03.12.2025 | Am Mittwochvormittag hat die IG Metall erstmals die Beschäftigten von BioAFM/Bruker zum Warnstreik aufgerufen. Hintergrund sind die stockenden Verhandlungen um die Einführung eines Tarifvertrags. Das Ziel ist klar: Der Arbeitgeber soll endlich Gespräche mit der IG Metall aufnehmen.
Nachdem das Unternehmen am 24. November schriftlich erklärt hatte, keinen Mehrwert in einem Tarifvertrag zu erkennen und daher nicht in Verhandlungen eintreten zu wollen, stand für die Belegschaft fest: Damit geben sie sich nicht zufrieden.
Am Mittwochvormittag, dem 3. Dezember, legten 50 Beschäftigte für zwei Stunden die Arbeit nieder und sendeten damit ein starkes Signal an die Unternehmensleitung. Trotz Regen und Kälte versammelten sich die Kolleginnen und Kollegen vor dem Standort in Adlershof und machten lautstark deutlich, dass sie ihre Forderung nach einem Tarifvertrag entschlossen weiterverfolgen.

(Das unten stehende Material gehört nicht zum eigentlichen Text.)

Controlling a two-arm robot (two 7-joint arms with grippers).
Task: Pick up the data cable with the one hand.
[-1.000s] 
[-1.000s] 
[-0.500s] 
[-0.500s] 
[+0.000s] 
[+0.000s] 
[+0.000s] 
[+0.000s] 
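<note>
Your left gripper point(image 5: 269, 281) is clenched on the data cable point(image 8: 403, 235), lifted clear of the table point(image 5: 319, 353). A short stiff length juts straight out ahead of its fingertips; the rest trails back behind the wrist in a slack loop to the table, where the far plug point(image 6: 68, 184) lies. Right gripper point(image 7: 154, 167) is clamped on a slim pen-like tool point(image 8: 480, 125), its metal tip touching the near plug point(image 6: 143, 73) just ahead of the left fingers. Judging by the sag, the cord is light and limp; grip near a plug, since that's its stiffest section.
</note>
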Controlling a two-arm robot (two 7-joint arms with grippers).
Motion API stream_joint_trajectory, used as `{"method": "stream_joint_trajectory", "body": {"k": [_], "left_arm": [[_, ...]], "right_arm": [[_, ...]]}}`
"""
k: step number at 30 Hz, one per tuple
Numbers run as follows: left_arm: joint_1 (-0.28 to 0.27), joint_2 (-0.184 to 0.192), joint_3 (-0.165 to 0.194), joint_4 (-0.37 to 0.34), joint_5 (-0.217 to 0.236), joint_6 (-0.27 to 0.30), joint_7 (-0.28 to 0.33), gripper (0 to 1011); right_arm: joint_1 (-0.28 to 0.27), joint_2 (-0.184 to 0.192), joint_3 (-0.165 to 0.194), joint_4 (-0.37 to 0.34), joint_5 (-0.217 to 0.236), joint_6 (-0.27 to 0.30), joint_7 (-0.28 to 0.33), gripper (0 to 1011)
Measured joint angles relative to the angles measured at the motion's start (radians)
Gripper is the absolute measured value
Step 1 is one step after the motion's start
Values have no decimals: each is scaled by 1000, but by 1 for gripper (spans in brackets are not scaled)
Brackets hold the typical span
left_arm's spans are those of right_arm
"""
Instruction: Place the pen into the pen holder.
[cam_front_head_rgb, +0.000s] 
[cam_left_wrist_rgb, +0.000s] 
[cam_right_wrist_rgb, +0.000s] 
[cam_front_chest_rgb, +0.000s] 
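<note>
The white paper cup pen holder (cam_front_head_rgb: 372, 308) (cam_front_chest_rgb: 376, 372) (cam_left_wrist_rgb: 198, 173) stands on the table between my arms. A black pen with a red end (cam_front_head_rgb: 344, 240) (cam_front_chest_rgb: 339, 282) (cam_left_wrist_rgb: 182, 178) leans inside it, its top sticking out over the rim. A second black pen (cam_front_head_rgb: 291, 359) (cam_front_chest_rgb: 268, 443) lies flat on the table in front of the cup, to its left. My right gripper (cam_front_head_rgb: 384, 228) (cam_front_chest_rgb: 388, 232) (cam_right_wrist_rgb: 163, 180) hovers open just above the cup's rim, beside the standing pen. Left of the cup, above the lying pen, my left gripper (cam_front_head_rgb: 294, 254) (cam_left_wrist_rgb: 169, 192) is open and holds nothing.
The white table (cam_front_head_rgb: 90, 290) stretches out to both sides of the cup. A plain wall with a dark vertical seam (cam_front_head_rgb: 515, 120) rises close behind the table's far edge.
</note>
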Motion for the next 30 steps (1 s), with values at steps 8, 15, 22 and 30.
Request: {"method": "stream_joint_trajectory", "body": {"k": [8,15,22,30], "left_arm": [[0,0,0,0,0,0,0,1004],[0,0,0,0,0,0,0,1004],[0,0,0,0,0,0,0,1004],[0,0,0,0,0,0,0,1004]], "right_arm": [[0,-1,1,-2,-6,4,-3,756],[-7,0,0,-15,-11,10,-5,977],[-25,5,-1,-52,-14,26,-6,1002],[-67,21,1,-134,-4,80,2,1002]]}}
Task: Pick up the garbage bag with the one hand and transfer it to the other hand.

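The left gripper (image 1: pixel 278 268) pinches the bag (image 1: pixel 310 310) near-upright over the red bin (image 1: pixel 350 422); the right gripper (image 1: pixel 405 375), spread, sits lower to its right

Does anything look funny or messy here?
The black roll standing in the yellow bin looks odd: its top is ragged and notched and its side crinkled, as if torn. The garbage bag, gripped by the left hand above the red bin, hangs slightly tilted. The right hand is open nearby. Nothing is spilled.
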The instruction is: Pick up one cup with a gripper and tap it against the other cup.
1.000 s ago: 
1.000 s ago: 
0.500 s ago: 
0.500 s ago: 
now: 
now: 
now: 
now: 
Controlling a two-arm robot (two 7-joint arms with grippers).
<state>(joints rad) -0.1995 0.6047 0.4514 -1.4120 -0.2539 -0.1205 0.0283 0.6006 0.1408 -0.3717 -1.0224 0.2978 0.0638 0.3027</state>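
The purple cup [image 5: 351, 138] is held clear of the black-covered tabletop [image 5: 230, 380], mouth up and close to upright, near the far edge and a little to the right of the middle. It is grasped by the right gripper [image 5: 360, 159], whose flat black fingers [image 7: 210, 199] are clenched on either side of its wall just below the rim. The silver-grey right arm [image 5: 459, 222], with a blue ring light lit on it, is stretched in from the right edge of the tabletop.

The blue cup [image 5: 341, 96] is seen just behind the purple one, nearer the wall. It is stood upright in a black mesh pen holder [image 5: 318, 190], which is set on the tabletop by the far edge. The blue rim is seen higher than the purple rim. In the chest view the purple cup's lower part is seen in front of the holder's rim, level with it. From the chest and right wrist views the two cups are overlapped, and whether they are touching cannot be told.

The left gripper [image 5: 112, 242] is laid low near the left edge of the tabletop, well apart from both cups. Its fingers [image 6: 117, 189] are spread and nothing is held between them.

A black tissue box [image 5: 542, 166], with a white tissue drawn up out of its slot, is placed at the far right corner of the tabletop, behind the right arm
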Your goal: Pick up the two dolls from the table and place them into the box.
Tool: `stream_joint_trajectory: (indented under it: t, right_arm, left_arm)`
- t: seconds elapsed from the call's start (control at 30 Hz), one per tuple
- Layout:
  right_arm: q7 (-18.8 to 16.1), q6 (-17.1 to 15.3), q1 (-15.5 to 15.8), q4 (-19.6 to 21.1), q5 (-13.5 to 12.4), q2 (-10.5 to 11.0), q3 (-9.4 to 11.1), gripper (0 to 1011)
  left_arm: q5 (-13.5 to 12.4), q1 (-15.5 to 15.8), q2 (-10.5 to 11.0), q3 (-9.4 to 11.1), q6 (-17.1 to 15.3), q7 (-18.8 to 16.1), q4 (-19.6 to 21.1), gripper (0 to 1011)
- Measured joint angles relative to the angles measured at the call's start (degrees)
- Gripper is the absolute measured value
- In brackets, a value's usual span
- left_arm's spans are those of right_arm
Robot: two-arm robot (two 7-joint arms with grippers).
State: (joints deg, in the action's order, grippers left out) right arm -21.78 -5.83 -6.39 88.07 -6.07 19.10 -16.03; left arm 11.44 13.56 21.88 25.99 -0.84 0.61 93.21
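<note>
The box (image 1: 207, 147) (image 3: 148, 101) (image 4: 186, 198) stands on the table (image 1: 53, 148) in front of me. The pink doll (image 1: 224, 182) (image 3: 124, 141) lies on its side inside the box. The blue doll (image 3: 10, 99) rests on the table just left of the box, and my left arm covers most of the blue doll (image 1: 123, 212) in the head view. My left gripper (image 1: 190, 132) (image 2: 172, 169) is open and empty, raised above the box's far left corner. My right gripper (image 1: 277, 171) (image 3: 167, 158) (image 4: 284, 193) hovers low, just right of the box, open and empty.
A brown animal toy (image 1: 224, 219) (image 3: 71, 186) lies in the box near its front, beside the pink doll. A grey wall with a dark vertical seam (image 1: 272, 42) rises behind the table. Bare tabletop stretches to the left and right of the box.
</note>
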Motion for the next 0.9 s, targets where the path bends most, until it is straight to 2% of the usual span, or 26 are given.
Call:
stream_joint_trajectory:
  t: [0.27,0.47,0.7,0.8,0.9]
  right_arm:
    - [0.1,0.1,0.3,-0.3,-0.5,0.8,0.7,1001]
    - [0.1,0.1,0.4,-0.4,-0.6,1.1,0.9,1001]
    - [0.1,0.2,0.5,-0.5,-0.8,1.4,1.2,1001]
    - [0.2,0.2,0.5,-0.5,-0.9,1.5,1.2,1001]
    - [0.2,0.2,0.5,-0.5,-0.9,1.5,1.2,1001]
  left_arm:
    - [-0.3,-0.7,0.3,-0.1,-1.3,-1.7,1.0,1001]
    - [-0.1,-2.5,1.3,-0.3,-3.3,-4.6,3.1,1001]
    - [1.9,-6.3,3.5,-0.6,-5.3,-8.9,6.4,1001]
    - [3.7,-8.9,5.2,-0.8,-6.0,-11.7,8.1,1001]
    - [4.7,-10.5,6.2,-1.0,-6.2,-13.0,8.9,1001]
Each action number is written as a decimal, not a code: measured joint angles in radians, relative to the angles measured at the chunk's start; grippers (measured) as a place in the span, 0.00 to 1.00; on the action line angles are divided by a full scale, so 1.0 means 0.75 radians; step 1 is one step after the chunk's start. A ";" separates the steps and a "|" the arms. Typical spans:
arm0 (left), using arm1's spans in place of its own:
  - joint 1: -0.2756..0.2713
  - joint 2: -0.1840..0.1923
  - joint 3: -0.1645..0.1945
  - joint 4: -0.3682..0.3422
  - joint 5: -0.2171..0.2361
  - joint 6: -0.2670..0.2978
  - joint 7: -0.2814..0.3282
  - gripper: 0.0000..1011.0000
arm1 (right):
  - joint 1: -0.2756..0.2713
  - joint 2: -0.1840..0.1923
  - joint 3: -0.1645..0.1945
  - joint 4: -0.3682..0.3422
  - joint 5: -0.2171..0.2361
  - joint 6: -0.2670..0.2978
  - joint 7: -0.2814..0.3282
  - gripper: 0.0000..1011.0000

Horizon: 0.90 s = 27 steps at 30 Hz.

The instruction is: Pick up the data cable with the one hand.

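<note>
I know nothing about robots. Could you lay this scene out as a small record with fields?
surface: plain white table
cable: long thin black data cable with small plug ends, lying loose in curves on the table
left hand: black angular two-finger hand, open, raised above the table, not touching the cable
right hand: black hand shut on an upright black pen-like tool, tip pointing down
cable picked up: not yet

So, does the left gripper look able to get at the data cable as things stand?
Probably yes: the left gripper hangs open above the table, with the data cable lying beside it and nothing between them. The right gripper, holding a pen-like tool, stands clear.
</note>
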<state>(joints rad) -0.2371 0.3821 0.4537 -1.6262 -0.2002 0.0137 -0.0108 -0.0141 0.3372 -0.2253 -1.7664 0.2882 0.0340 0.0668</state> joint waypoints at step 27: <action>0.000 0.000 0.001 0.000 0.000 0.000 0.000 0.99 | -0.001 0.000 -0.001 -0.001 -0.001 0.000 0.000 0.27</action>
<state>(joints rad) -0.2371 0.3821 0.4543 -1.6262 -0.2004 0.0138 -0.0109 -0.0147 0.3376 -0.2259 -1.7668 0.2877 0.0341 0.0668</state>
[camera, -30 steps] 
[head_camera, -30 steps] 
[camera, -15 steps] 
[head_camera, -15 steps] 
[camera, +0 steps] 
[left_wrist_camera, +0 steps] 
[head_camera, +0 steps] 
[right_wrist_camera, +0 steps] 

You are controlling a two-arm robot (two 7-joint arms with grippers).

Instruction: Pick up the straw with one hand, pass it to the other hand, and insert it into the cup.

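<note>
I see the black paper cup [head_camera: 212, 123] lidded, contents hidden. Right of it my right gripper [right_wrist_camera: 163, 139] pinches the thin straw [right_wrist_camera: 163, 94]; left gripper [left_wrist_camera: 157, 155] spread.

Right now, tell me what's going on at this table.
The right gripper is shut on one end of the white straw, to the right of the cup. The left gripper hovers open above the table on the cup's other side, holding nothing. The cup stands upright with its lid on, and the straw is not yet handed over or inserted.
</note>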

„Wir wollen endlich Verhandlungen über einen Tarifvertrag“
Gunnar Sommer, Betriebsratsvorsitzender bei BioAFM, machte auf der Kundgebung deutlich: „Wir wollen endlich Verhandlungen über einen Tarifvertrag. Im Konzern gibt es bereits Bereiche mit Tarif oder tarifähnlichen Regelungen – nur wir sind davon ausgenommen. In einem Haus solche Gehaltsscheren zu haben, ist ungerecht. Die Kolleginnen und Kollegen sind zurecht verärgert.“
Auch Maximilian Seuß, Mitglied der betrieblichen Tarifkommission, fand klare Worte: „Wir fordern eine faire Behandlung. Viele von uns stammen noch aus den alten Start-up-Zeiten und sind bis heute schlecht bezahlt. Seit der Übernahme durch Bruker 2018 hat sich daran kaum etwas geändert. Es ist längst überfällig, dass sich das ändert.“
Hintergrund
BioAFM ist Teil der Bruker Nano Surfaces and Metrology Division und hat seine Wurzeln in der Berliner JPK Instruments AG, die 1999 als Spin-off der Humboldt-Universität gegründet wurde und 2018 in Bruker integriert wurde. Das Unternehmen entwickelt hochpräzise Messgeräte für die Lebenswissenschaften, insbesondere sogenannte Atomic Force Mikroskope (AFM), mit denen sich lebende Zellen und Gewebe unter kontrollierten Bedingungen untersuchen lassen. Die Produkte gelten weltweit als führend in der biomolekularen und zellulären Bildgebung.